#### What is needed
Restate the listing below word for word, and leave its pictures behind.

=== Provided data ===

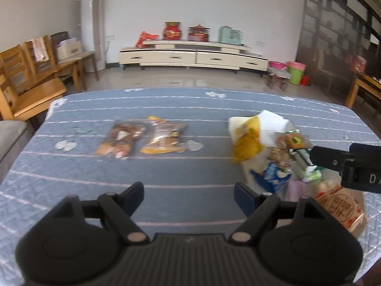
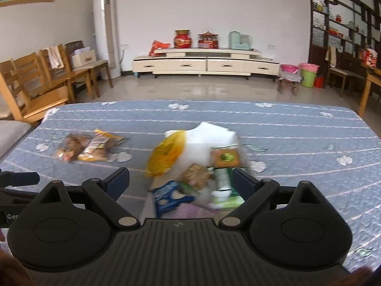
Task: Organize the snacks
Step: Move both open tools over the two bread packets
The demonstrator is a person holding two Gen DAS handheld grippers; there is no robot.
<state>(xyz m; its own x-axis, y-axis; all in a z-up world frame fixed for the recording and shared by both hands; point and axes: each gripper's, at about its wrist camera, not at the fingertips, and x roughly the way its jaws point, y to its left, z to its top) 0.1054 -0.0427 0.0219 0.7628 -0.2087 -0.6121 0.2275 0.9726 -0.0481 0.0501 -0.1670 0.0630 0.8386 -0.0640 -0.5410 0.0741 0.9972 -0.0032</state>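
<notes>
A white bag (image 2: pixel 209 140) lies open on the blue quilted table (image 2: pixel 285 133) with a heap of snacks on it: a yellow packet (image 2: pixel 166 153), a brown-and-green packet (image 2: pixel 225 157), a blue packet (image 2: pixel 170 196) and a green-white packet (image 2: pixel 222 178). Two clear packs of brown snacks (image 2: pixel 88 146) lie apart to the left. My right gripper (image 2: pixel 182 181) is open, low over the heap. My left gripper (image 1: pixel 189 195) is open and empty over bare cloth, left of the heap (image 1: pixel 283 157). The two packs (image 1: pixel 142 138) lie ahead of it. A red-printed pack (image 1: pixel 340 207) lies at the heap's near right.
Wooden chairs (image 1: pixel 31 78) stand off the table's left edge. A grey sofa arm (image 1: pixel 12 138) is at the left. A cream TV cabinet (image 1: pixel 193 57) stands against the far wall. The right gripper's body (image 1: pixel 350 164) reaches in from the right in the left wrist view.
</notes>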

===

#### Output for this task
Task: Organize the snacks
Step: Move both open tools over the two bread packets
The demonstrator is a person holding two Gen DAS handheld grippers; there is no robot.
<state>(xyz m; its own x-axis, y-axis; all in a z-up world frame fixed for the recording and shared by both hands; point and axes: each gripper's, at about its wrist camera, not at the fingertips, and x roughly the way its jaws point, y to its left, z to its top) 0.1054 -0.0427 0.0219 0.7628 -0.2087 -0.6121 0.2275 0.9726 -0.0481 0.0501 -0.1670 0.0630 0.8386 -0.0640 -0.5410 0.0741 0.9972 -0.0032</state>
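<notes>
A white bag (image 2: pixel 209 140) lies open on the blue quilted table (image 2: pixel 285 133) with a heap of snacks on it: a yellow packet (image 2: pixel 166 153), a brown-and-green packet (image 2: pixel 225 157), a blue packet (image 2: pixel 170 196) and a green-white packet (image 2: pixel 222 178). Two clear packs of brown snacks (image 2: pixel 88 146) lie apart to the left. My right gripper (image 2: pixel 182 181) is open, low over the heap. My left gripper (image 1: pixel 189 195) is open and empty over bare cloth, left of the heap (image 1: pixel 283 157). The two packs (image 1: pixel 142 138) lie ahead of it. A red-printed pack (image 1: pixel 340 207) lies at the heap's near right.
Wooden chairs (image 1: pixel 31 78) stand off the table's left edge. A grey sofa arm (image 1: pixel 12 138) is at the left. A cream TV cabinet (image 1: pixel 193 57) stands against the far wall. The right gripper's body (image 1: pixel 350 164) reaches in from the right in the left wrist view.
</notes>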

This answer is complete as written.